The 101 Bible Study meets the Friday, February 2, at 6:30 p.m. in a home in the Astoria area. Call 971/238-6101 for details.
“The essence of ungodliness is that we presume to take the place of God, to take everything into our own hands. It is faith to commit ourselves to God, to cast all our care upon him, and to vest all our interests in him. In reference to the matter in hand, the wrongdoing of which we are the victims, the way of faith is to recognize that God is judge and to leave the execution of vengeance and retribution to him.” (John Murray, The Epistle to the Romans, pp. 141–142).
James 5 points us to Elijah as one who, though human like us, prayed, and saw the Lord accomplish great things. In the Wednesday evening Bible study at Trinity Presbyterian Church we look at some of those prayers in 1 Kings 17 and 18.
Elijah’s prayer restored to life the son of the widow of Zarapheth.
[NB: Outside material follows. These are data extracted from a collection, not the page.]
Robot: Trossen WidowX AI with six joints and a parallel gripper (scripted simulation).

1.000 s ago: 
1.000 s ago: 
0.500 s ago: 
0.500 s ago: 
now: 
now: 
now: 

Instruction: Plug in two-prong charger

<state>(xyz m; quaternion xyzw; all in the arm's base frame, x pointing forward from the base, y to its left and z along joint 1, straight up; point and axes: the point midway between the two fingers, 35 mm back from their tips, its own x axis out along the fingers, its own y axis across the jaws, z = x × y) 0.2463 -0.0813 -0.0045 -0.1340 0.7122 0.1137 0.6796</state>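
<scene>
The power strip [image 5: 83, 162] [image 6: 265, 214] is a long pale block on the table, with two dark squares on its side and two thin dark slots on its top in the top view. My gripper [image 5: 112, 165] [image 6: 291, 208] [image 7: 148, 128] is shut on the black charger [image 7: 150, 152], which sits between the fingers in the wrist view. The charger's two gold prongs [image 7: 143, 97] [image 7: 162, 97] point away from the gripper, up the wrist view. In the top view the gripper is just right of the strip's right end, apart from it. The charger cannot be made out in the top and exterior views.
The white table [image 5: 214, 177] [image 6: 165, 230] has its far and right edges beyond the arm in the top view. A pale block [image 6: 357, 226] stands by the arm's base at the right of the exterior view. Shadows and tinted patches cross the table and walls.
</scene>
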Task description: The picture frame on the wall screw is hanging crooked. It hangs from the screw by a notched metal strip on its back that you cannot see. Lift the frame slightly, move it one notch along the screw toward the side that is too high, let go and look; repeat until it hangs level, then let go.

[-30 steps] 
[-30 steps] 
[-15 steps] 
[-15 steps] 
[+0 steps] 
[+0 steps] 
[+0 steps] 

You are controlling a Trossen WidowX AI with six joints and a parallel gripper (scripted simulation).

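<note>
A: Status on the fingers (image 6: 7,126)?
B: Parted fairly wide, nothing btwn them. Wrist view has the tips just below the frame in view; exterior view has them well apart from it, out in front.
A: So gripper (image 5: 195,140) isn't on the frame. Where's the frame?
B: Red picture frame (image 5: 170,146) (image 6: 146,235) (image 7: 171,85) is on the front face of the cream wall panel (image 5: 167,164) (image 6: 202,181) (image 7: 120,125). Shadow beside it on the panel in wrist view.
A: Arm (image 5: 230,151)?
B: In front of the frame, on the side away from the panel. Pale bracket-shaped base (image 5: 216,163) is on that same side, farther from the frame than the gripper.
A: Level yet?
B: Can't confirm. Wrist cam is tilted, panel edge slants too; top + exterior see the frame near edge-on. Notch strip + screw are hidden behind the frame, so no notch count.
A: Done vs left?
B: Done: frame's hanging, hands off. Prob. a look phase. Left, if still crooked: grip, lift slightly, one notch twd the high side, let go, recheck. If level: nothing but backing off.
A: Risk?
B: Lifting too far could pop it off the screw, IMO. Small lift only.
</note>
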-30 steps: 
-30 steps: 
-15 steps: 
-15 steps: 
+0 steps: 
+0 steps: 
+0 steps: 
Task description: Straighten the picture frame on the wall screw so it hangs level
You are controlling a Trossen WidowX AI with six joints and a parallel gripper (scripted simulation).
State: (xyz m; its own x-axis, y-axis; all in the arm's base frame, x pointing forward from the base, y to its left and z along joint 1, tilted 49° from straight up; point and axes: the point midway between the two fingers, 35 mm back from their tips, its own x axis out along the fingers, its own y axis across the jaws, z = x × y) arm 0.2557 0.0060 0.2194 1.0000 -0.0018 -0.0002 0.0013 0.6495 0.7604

“Living daily with that miracle must have been a constant joy for his [Elijah’s] faith and hers [the widow’s]. Do we live any differently? That there is still a Word of grace today, that there is grace in the Lord Jesus Christ, is a miracle. Yet, it is through this grace that we receive all things. Everything we receive is a revelation of the miracle of grace in the Christ. This realization is the key to a life full of joy.” (S. G. De Graaf, Promise and Deliverance, Vol 2, p. 249).
In contrast to the frenzied prayers of the prophets of Baal, Elijah quietly prayed–and the Lord sent fire from heaven on the altar the prophet had made.
“The sign Elijah asked for is not the last word. Rather, it cries out for a greater, more powerful, more elevated demonstration of God’s truthfulness. It cries out for the One in whom all signs and wonders find their fulfillment. In that great Miracle, the truthfulness of the God of the covenant, the God of Abraham, Isaac and Israel, the God of historical revelation, will be fully manifested.” (M. B. van’t Veer, My God is Yahweh, pp. 269, 270).